To monitor your credit report as a small business, you can:    

  • Get your credit report copy from any of the major credit bureaus.    
  • In addition to checking your credit report, you can monitor your credit score to see how your credit changes over time. Several websites and apps offer credit score monitoring services for a fee.    
  • Dispute errors with the credit bureau that issued the report. The credit bureau will investigate the error and make any necessary corrections. 

By monitoring your credit report and taking steps to correct any errors or discrepancies, you can help maintain and improve your credit score as a small business. 

  1. Never Apply For Too Much Credit At Once    

Applying for too much credit at once can negatively impact your credit score as a small business because each time you apply for credit, lenders will conduct a credit check, resulting in a ‘hard inquiry’ on your credit report. Hard inquiries can hurt your credit score because they show that you’re seeking a significant amount of credit in a short period.    

You must avoid applying for too much credit at once as a small business because of the following reasons: 

  • Maintain a high credit score    
  • Avoid unnecessary credit inquiries    
  • Improve your creditworthiness    

To avoid applying for too much credit at once as a small business, you can:    

  • Before applying for credit, think carefully about how much credit you need and how you will use it. It can help you avoid applying for more credit than you need.    
  • Before applying for credit, shop for the best terms and rates to avoid applying for credit at multiple lenders and limit the number of hard inquiries on your credit report.    
  • If you need to borrow money, consider using a credit card instead of applying for a loan. Credit cards often have higher credit limits than loans, which can help you avoid applying for too much credit at once.    

By avoiding applying for too much credit at once and using credit responsibly, you can help maintain and improve your credit score as a small business. 

  1. Use Business Credit Cards 

Using business credit cards can be a helpful way to improve your credit score as a small business, as long as you use them responsibly. Business credit cards can help you diversify your credit, build a credit history for your business, and demonstrate to lenders that you can manage credit responsibly. 

Here are the benefits of using business credit cards for a small business:  

  • Builds a credit history for your business    
  • Diversifies your credit    
  • Manages expenses    

To use business credit cards effectively as a small business, you can:  

  • Get a credit card that offers rewards or other benefits relevant to your business, such as cashback on business-related expenses or discounts on travel.    
  • Be a responsible credit card user by paying your bills promptly and keeping your balances low.    
  • Monitor your credit utilization.    

Following these steps, you can work to improve your credit score as a small business and increase your chances of getting approved for financing. Be consistent and patient, as it can take time to see improvement in your credit score. 

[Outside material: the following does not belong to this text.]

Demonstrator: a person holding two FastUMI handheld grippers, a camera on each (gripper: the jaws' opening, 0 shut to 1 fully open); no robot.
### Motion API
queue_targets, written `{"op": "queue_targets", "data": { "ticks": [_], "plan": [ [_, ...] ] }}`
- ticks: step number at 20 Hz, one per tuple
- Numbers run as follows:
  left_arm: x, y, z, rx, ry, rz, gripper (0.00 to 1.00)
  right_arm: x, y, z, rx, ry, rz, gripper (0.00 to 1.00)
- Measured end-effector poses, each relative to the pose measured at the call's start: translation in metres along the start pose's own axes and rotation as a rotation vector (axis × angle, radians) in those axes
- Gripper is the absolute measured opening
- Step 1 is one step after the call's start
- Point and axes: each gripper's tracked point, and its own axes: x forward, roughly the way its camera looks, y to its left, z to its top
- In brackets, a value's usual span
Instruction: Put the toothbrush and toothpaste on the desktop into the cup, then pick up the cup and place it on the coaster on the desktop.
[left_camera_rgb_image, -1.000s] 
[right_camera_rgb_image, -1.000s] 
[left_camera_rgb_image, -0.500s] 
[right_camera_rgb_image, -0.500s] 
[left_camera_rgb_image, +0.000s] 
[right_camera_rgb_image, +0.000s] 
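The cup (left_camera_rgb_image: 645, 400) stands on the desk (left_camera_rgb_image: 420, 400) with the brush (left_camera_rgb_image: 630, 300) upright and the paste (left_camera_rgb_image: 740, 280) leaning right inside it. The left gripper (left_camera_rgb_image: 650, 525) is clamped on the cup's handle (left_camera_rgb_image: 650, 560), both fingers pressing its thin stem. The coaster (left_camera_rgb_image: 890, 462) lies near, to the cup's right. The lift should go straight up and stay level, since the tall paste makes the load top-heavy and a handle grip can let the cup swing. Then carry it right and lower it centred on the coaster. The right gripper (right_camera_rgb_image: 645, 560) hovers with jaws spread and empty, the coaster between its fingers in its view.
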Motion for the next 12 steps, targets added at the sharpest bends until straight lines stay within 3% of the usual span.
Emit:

How To Access And Review Credit Scores And Reports 

There are several ways to access and review your credit score and credit report. Here are a few options: 

  1. Order a copy of your credit report: Under US federal law, you have one free-of-charge credit report from each of the top major credit reporting giants (Experian, Equifax, and TransUnion) every 12 months. You can request a free copy online at https://www.annualcreditreport.com by phone or mail. 
  1. Check your credit score: Many credit card companies and banks offer free access to your credit score to benefit their customers. You can also check through websites online. 
  1. Purchase a copy of your credit report: If you need to access your credit report more frequently than once every 12 months, you can purchase a copy from a credit reporting agency or a third-party provider. These reports may come with a fee. 

Final Thoughts 

Maintaining and improving your credit score is essential to running a successful small business. Your credit score impacts your ability to get loans or credit cards and the terms and rates offered. By understanding your credit score using this guide, you can ensure that you have the financial resources you must grow and succeed.